EXERCISE PROMPT: Everything from the top of the data below through the line with "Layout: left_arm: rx" should be duplicated exactly, and nothing past it.

GIVEN INFORMATION:
>>>>
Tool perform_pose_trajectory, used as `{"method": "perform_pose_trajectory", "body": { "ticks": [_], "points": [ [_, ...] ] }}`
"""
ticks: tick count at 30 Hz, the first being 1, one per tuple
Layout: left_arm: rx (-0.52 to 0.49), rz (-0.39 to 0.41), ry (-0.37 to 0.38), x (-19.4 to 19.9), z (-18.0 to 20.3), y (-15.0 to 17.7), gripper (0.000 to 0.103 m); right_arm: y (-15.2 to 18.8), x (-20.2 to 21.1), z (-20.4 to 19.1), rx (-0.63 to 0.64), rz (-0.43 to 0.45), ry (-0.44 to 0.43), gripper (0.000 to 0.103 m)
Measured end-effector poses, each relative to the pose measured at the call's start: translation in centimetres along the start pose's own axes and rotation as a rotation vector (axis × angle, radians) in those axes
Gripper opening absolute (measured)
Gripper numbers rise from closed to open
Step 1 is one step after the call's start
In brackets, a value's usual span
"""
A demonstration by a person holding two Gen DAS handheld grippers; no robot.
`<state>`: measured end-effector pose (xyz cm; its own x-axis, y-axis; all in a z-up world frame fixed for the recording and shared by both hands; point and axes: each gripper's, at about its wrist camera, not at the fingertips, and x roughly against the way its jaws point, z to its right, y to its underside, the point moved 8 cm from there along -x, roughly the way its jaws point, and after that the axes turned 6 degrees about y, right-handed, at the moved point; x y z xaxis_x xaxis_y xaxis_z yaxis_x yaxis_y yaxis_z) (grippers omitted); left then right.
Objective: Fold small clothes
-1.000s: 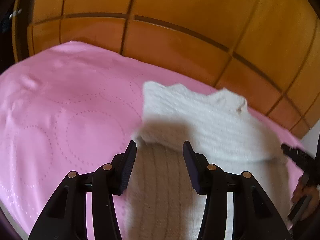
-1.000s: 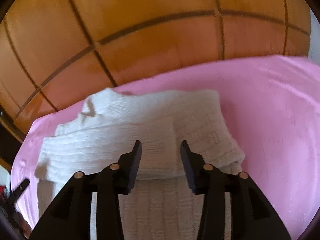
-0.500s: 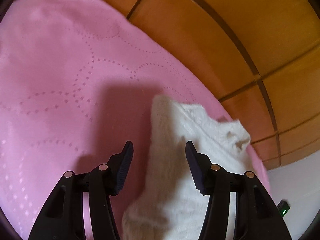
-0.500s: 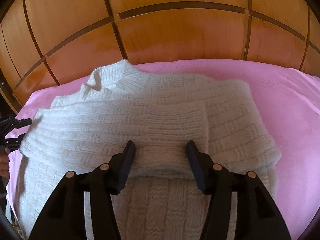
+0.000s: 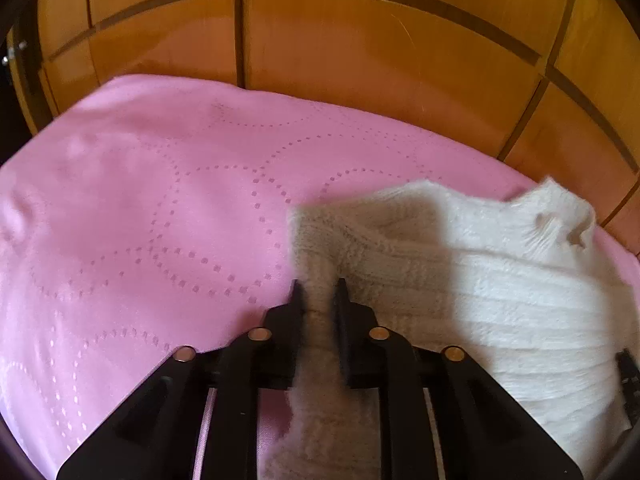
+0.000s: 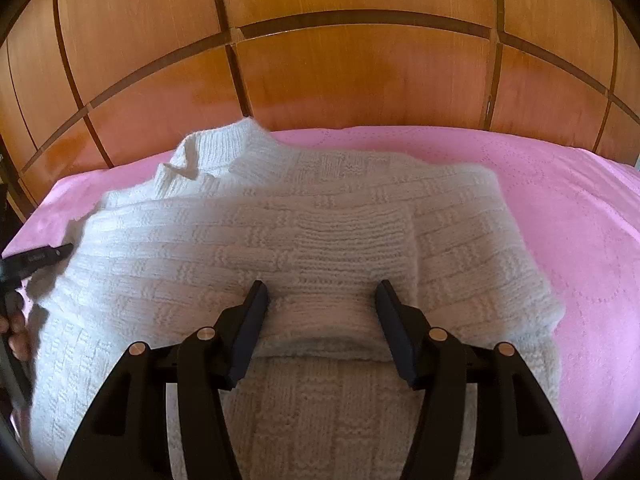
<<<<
TASK OUTPUT:
Tool perform_pose_trajectory, used as `{"method": "perform_pose_trajectory", "body": { "ticks": [_], "points": [ [_, ...] ] }}`
"""
ticks: tick count at 30 Hz, the first being 1, one per tuple
Layout: left_arm: rx (-0.52 to 0.49), rz (-0.39 to 0.41), ry (-0.37 to 0.38), x (-19.4 to 19.9), z (-18.0 to 20.3), y (-15.0 to 17.7), gripper (0.000 to 0.103 m); right_arm: y (-15.2 to 18.8), x (-20.2 to 21.1), z (-20.4 to 19.1), rx (-0.63 to 0.64), rz (-0.43 to 0.45), ry (-0.44 to 0.43), gripper (0.000 to 0.103 m)

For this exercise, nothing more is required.